Restate word for word the lines of the material below, from the line with "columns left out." to the line with "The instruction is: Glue", both lines included, and no others.
------------------------------------------------------------------------
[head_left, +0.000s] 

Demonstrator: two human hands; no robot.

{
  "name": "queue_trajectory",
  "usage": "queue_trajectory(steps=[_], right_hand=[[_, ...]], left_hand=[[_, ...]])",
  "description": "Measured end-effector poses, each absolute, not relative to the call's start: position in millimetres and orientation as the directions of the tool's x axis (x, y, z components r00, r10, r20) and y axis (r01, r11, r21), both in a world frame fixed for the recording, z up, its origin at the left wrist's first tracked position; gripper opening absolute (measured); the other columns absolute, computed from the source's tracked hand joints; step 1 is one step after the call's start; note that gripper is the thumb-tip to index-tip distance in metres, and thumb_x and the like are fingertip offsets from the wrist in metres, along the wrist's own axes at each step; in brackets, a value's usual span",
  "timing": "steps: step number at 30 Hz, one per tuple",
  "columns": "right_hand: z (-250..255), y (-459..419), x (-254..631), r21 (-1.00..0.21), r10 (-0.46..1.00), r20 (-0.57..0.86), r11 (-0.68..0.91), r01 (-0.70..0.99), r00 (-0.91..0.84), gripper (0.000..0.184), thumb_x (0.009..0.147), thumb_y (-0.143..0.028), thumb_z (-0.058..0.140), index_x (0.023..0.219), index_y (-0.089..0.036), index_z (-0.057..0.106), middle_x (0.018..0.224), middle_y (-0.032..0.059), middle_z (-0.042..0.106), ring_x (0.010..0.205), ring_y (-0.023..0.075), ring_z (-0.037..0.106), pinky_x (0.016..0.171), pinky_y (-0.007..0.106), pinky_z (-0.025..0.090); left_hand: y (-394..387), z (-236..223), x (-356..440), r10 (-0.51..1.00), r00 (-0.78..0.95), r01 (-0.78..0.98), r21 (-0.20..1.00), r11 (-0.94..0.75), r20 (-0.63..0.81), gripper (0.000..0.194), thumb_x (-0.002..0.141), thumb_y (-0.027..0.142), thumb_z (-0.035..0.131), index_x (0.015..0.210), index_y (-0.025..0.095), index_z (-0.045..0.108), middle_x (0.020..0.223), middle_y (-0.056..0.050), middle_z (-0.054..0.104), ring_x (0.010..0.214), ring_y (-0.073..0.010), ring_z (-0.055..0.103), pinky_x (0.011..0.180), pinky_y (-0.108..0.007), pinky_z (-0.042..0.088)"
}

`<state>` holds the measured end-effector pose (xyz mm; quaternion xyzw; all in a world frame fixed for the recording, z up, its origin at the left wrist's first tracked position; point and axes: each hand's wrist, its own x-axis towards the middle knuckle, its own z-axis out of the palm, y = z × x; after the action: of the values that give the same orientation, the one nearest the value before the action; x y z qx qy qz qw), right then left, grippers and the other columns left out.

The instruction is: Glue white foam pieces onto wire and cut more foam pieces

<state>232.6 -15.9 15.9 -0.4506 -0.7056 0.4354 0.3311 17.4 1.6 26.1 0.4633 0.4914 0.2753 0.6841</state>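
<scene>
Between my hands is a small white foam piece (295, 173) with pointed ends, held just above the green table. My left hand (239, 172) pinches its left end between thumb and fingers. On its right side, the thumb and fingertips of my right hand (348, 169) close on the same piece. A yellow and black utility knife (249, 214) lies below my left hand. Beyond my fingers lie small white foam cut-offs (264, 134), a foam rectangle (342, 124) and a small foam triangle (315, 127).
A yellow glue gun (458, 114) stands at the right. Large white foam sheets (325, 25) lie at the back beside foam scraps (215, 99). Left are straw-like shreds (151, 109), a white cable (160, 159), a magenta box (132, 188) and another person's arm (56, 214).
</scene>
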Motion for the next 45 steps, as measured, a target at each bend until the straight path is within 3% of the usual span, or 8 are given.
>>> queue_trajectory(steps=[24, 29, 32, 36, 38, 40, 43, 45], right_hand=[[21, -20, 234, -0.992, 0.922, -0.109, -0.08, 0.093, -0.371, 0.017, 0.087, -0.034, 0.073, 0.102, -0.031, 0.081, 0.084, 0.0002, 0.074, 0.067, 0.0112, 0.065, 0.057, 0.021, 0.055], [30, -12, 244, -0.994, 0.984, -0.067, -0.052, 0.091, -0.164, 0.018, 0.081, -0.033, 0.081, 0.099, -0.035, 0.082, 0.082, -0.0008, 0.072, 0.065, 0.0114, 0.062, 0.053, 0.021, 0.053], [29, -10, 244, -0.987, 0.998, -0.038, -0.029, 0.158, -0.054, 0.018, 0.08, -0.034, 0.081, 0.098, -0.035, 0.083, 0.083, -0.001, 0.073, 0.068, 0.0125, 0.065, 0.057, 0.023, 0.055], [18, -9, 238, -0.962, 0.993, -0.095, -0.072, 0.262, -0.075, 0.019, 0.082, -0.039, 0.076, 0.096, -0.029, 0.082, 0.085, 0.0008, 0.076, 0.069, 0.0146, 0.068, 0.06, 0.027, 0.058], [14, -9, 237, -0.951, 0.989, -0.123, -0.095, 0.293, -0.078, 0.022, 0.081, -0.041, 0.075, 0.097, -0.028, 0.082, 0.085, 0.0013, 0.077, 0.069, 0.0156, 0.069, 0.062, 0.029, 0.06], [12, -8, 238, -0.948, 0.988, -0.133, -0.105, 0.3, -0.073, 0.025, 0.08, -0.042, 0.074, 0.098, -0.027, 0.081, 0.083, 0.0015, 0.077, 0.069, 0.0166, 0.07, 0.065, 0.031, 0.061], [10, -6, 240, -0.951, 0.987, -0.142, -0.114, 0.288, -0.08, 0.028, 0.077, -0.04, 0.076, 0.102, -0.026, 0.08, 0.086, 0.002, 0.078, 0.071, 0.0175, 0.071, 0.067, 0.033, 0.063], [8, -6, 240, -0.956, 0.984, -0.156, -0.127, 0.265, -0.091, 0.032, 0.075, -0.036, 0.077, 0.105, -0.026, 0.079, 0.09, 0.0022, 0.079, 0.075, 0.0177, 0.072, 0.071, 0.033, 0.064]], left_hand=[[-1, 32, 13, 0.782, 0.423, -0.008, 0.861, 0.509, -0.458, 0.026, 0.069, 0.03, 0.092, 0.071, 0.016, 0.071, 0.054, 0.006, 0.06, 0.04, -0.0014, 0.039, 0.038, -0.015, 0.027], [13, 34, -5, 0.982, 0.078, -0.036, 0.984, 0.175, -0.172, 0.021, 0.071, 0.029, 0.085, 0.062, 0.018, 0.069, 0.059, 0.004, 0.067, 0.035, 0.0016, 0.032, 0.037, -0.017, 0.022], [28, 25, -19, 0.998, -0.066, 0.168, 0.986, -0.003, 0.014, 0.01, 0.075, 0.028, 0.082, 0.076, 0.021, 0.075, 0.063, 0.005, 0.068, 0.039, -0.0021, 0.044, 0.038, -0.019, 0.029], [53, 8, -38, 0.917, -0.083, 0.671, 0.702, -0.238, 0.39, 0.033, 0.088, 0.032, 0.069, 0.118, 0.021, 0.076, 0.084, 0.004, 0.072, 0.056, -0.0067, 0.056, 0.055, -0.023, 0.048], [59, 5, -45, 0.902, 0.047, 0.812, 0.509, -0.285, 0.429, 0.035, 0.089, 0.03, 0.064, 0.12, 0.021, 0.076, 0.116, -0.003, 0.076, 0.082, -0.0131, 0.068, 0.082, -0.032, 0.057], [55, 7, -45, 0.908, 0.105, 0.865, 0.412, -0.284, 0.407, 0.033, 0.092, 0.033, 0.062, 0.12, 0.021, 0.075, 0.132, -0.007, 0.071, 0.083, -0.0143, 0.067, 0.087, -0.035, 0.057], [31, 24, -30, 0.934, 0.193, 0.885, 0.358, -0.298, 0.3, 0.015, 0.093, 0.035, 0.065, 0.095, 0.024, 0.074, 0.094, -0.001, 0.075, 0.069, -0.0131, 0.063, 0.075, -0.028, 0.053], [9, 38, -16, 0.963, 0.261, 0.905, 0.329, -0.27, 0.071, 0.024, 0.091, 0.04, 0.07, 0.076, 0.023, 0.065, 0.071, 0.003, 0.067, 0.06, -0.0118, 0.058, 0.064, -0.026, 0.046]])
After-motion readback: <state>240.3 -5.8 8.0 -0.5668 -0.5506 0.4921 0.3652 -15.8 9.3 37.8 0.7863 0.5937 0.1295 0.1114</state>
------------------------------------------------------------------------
> _Answer to this problem_
`<state>` holds the measured end-effector pose (xyz mm; quaternion xyzw; all in a world frame fixed for the recording, z up, its origin at the left wrist's first tracked position; point and axes: each hand's wrist, its own x-axis towards the middle knuckle, its own z-axis out of the palm, y = z × x; after the action: of the values that give the same orientation, the one nearest the value before the action; x y z qx qy qz qw), right then left, grippers and the other columns left out.

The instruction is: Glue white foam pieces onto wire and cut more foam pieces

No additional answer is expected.